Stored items
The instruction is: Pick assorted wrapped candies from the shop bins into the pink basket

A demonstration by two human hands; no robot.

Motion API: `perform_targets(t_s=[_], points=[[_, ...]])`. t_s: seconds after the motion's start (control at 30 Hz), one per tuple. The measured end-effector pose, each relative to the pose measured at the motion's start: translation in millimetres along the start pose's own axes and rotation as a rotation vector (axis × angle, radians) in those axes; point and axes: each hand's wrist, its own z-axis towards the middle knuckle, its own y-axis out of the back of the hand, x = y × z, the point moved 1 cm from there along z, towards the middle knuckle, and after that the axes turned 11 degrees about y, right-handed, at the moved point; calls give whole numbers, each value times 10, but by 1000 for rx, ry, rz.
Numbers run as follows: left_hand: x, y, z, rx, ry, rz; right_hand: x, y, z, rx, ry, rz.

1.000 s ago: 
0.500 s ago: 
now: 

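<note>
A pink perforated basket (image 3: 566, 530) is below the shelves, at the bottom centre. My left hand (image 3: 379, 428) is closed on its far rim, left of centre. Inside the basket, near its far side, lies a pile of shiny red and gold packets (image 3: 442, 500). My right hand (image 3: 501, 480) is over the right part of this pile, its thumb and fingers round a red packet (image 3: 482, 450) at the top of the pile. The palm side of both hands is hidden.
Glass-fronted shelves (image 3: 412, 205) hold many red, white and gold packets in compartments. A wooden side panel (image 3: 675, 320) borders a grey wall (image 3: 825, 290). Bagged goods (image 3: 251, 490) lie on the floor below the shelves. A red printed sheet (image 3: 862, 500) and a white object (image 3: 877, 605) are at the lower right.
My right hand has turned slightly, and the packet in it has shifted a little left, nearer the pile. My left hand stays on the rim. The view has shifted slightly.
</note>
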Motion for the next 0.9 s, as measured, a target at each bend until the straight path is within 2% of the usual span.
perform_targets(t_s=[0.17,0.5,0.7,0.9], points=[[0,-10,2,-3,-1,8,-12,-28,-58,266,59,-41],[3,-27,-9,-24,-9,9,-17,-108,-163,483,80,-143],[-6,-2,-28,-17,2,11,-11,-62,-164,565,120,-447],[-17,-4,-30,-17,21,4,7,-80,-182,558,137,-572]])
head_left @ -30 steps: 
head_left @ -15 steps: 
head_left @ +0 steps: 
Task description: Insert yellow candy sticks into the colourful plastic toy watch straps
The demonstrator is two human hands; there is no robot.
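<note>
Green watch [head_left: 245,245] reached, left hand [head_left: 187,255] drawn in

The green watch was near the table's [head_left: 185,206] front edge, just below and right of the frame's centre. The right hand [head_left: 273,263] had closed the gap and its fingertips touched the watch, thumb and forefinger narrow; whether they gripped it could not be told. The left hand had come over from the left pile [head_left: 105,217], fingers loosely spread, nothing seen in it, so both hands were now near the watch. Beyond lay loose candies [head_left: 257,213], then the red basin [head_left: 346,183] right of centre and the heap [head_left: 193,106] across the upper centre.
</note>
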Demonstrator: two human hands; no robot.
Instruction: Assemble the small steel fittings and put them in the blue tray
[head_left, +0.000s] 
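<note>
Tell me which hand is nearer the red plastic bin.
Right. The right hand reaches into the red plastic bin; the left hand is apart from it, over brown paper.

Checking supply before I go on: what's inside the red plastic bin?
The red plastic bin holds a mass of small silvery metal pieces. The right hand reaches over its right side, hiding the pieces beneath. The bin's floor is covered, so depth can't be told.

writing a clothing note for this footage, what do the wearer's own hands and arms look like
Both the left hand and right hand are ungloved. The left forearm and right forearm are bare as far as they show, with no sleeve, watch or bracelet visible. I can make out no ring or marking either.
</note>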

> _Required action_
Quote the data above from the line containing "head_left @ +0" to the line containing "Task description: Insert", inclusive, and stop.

> _Answer section_
head_left @ +0 steps: 
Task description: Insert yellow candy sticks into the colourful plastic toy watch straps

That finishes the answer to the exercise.